In your fused recycled glass travels, don’t overlook float glass. Sure, it might seem like large sheets of clear window glass couldn’t be more boring, but it’s really an incredibly versatile tool. Not only is it possible to get large pieces for big projects, you can add so many things to float glass. Today I’ll show you how to add color pattern and texture to float glass, you could also use your larger sheets of bottle glass. (this technique would work with art glass as well, just use 1/4″ thick glass and make sure you use art glass firing schedules.)
Put your respirator on! Place stencil on the float glass and filter black powder evenly over the entire surface of the stencil and glass
Carefully remove the stencil and shake extra powder off of it onto a sheet of paper (you are still wearing your respirator, right??) You’ll need to lift the stencil straight up off the glass so you don’t disturb the pattern. If you mess up the pattern, just dump all the powder off and start over. Tip the extra powder back into the container.
Put the float glass circle in the kiln on a prepared shelf and fire to a full fuse using the fuse schedule for 1/4″ glass.
After fusing and cooling, we’ll add the texture part. For this part we’ll need the hairspray, the cherry red frit, and the strainer. And the respirator, you’re still wearing that, right??
We want to add the frit to the opposite side of the pattern, so make sure the side with the powder is down and spray the whole thing with hairspray.

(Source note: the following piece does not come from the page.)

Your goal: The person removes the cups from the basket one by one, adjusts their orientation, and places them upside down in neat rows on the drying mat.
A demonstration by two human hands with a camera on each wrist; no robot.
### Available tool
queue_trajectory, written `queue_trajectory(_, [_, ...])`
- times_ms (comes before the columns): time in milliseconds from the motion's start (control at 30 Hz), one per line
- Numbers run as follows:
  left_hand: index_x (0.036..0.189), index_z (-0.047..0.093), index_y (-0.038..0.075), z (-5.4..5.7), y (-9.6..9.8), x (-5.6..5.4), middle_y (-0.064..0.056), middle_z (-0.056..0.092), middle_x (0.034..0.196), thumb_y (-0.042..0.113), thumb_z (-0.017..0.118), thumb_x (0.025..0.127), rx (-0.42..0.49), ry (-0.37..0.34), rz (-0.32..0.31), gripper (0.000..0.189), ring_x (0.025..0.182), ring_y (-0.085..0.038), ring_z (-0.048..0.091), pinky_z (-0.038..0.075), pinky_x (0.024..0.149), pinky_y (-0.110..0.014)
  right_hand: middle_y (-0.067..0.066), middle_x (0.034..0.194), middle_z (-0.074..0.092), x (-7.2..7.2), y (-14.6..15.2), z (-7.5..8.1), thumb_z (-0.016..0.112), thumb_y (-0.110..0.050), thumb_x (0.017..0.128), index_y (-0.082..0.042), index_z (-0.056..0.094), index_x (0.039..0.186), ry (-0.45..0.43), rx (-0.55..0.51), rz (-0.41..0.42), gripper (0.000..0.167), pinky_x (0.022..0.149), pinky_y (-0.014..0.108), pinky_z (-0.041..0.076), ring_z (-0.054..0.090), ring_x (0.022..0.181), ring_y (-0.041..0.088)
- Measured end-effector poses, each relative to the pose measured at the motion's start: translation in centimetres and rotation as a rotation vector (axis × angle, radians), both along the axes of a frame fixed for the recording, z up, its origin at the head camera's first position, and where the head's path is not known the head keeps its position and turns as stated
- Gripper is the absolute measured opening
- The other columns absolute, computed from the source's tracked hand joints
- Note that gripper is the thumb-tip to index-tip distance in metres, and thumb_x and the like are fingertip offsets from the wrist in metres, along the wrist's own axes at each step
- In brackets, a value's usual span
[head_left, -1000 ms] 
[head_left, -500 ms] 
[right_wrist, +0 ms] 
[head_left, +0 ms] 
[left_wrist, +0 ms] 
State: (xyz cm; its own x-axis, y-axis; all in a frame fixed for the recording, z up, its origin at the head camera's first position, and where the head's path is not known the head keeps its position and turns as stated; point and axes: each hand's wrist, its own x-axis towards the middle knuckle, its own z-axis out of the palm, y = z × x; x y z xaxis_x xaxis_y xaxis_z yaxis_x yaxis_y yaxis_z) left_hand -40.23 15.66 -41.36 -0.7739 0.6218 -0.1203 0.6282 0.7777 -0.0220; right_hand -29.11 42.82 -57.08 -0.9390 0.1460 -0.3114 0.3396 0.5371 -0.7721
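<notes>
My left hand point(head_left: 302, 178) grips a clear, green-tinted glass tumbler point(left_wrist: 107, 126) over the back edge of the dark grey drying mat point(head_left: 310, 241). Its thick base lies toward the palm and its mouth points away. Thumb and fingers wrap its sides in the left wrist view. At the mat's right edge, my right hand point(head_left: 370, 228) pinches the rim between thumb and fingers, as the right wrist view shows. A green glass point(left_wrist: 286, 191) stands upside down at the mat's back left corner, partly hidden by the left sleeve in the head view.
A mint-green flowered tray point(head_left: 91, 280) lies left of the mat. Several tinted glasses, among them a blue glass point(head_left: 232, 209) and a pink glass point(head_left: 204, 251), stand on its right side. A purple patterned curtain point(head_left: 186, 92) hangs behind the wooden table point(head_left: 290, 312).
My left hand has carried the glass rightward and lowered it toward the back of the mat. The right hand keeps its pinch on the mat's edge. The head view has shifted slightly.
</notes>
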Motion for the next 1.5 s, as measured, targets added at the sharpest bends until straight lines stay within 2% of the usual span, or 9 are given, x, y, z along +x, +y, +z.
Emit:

Using the strainer, filter frit across the entire surface. We want it to stick in the hairspray, so work efficiently. I’m covering the whole surface more or less, but you could use a stencil for this side too. (If you do, spray after you remove the stencil.)
Once the hairspray is dry, place the glass on the prepared floral former and slump using the slump schedule for 1/4″ glass. The frit will tack fuse onto the outside of the kiln and round slightly, becoming quite sparkly. This will result in a pronounced texture that feels bumpy but isn’t sharp.
This project was donated to The Children’s Center.